WHAT IS EXPECTED: Repeat exactly the lines of the listing below, please, starting with the first and ending with the line containing "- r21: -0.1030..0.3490"; leave out the rest.

SUPPLIED MATERIAL:
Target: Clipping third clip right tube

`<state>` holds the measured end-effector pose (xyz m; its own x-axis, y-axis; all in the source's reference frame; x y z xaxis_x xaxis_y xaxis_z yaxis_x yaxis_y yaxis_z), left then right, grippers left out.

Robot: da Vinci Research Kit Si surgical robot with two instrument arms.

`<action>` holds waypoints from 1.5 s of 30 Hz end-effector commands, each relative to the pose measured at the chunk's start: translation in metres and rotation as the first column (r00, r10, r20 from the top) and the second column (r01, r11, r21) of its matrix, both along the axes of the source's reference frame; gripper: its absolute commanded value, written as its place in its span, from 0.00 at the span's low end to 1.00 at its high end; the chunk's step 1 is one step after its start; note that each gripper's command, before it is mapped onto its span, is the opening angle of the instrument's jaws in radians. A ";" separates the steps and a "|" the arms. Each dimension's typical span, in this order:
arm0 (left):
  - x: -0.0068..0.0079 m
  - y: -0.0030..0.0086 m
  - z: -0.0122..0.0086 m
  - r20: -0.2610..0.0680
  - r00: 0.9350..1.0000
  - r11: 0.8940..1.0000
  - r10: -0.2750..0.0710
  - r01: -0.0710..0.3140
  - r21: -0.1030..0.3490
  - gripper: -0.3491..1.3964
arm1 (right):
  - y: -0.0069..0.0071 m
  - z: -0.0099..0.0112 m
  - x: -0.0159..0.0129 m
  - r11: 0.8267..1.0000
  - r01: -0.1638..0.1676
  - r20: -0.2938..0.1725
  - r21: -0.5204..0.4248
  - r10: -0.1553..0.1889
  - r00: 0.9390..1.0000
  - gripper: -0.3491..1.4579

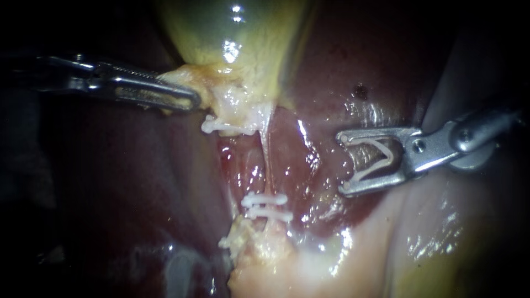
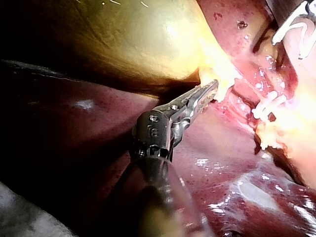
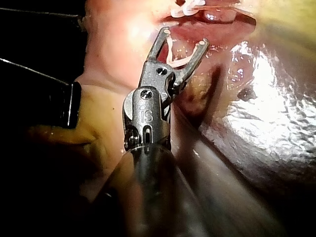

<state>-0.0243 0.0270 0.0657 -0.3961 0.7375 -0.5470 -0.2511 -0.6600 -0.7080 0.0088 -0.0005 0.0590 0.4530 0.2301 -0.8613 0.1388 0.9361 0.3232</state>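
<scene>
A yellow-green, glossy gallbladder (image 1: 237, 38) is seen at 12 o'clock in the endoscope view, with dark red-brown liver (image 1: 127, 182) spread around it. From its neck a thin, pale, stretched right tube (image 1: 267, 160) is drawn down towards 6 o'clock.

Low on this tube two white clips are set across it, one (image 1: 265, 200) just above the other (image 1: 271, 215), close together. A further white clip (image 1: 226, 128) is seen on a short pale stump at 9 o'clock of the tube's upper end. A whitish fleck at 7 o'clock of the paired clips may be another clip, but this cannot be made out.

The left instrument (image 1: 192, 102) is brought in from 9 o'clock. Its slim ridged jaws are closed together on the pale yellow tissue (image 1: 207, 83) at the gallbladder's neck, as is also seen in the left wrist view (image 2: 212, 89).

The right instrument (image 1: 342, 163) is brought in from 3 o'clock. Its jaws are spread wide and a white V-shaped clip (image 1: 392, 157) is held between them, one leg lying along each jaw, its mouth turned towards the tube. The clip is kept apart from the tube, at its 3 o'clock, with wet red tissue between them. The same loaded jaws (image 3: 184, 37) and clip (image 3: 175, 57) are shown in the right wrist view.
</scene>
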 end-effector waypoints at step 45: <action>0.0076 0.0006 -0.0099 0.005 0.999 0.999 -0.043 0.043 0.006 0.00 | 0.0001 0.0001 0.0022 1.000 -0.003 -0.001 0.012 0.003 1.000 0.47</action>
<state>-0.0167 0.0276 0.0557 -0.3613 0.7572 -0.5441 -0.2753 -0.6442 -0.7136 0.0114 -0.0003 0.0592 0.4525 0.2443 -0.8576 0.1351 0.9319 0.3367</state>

RESPONSE TO THE TASK:
Target: Clipping third clip right tube

`<state>` holds the measured end-effector pose (xyz m; its own x-axis, y-axis; all in the source's reference frame; x y z xaxis_x xaxis_y xaxis_z yaxis_x yaxis_y yaxis_z), left then right, grippers left out.

Robot: da Vinci Research Kit Si surgical robot with two instrument arms.

`<action>` holds waypoints from 1.5 s of 30 Hz end-effector commands, each relative to the pose measured at the chunk's start: translation in metres and rotation as the first column (r00, r10, r20 from the top) and the second column (r01, r11, r21) of its matrix, both along the axes of the source's reference frame; gripper: its absolute commanded value, written as its place in its span, from 0.00 at the span's low end to 1.00 at its high end; the chunk's step 1 is one step after its start; note that each gripper's command, before it is mapped onto its span, is the opening angle of the instrument's jaws in radians. A ";" separates the steps and a "|" the arms. Each dimension's typical span, in this order:
arm0 (left):
  - x: -0.0068..0.0079 m
  - y: -0.0030..0.0086 m
  - z: -0.0122..0.0086 m
  - r20: -0.2610..0.0680
  - r00: 0.9350..1.0000
  - r11: 0.8940..1.0000
  - r10: -0.2750..0.0710
  - r01: -0.0710..0.3140
  - r21: -0.1030..0.3490

No additional answer is expected.